The Peak District of Derbyshire has always posed problems for travel, but from 1800 when the Peak Forest Canal was built, an alternative to the long route through the Trent and Mersey Canal was sought, not only for minerals and finished goods to Manchester, but raw cotton for the East Midlands textile industry.

One scheme that had been suggested would pass via Tansley, Matlock and Bakewell. In 1810, a prospectus was published for another route via Grindleford, Hope and Edale, but since it could only promise £6,000 a year, in return for an outlay of £500,000, it was received with little enthusiasm.
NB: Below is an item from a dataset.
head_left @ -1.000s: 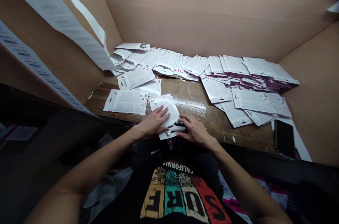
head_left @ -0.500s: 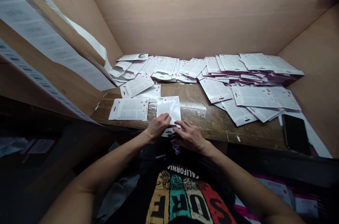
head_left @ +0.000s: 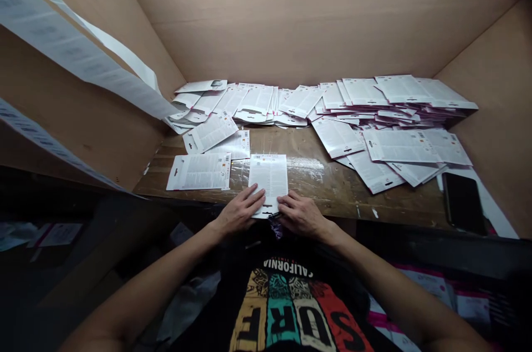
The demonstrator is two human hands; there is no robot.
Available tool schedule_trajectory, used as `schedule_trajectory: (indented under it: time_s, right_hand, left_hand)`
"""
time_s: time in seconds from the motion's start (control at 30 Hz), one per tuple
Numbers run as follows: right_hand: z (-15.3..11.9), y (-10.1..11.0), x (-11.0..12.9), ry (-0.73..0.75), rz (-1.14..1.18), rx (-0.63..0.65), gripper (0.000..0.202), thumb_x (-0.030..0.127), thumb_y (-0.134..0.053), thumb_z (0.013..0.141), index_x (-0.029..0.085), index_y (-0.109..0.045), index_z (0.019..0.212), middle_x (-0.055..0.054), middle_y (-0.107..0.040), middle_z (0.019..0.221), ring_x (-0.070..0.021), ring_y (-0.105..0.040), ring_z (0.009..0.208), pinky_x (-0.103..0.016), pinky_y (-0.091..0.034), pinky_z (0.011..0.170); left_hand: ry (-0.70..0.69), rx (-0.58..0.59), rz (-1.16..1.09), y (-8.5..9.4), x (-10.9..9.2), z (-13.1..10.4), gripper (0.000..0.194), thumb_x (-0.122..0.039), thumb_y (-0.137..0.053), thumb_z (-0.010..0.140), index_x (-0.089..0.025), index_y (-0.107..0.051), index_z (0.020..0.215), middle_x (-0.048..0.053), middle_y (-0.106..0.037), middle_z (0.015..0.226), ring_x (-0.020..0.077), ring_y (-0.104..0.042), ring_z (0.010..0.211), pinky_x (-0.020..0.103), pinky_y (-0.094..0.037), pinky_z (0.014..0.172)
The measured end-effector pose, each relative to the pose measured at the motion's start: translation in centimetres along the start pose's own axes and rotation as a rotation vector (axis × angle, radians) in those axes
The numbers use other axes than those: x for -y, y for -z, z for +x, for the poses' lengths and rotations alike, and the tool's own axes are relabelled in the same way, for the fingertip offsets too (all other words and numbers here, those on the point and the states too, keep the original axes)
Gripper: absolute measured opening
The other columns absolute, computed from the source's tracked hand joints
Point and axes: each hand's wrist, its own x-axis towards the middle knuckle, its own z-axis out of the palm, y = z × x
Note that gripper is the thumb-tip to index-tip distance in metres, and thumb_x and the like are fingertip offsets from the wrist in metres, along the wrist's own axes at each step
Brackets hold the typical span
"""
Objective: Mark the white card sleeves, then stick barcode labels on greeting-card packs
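Note:
A white printed packet with a dark hang slot lies upright on the wooden bench in front of me. My left hand rests on its lower left edge, fingers stretched out flat. At the lower right edge, the fingers of my right hand are curled in. Something thin and dark pokes out from under them; its kind is too small to tell. Left of the packet, another packet lies sideways, with two more packets overlapping behind it.
A row of stacked packets runs along the back wall. Loose packets overlap on the right, near a black phone. Label strips hang at the left. Wooden panels enclose the bench.
My left hand has gone from bent fingers on the packet to lying flat at its edge. My right hand has shifted slightly down and right. The packet now looks flatter, its print visible.

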Motion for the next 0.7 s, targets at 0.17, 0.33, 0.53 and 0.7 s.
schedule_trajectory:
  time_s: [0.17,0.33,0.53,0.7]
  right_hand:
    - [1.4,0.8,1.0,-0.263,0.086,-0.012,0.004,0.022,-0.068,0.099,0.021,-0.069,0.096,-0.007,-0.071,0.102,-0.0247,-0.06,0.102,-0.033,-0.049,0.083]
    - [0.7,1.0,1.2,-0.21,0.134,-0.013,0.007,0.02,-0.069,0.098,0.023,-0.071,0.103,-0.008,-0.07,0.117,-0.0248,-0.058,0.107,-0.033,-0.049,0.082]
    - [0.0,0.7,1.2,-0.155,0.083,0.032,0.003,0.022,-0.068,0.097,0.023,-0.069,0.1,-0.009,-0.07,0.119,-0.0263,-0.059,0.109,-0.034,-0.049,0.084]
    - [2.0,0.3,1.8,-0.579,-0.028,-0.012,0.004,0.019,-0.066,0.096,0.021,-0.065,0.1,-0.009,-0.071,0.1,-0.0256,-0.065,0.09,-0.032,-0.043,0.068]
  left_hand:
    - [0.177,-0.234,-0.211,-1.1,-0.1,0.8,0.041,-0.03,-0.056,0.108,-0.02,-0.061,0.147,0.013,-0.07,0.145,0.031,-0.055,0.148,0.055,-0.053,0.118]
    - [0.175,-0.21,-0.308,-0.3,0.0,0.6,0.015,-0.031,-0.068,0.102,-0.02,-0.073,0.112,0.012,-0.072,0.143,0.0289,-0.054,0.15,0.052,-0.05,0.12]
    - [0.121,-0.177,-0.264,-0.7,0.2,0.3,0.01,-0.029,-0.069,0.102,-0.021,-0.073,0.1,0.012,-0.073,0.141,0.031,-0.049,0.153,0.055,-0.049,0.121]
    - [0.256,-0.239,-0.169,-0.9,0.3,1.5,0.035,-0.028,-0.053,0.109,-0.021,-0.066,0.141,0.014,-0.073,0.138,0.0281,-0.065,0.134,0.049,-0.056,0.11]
The problem was not only carrying a canal over a height of around a thousand feet, but supplying it with water on the dry limestone uplands.

Finally Josias Jessop, the son of William Jessop, was asked to survey the route. He, his father and their former partner Benjamin Outram had gained wide experience in building tramways where conditions were unsuitable for canals, and that is what he suggested. Even so, as almost the first long-distance line at 33 mi, it was a bold venture. Moreover, to its summit at Ladmanlow, it would climb a thousand feet from Cromford, making it one of the highest lines ever built in Britain.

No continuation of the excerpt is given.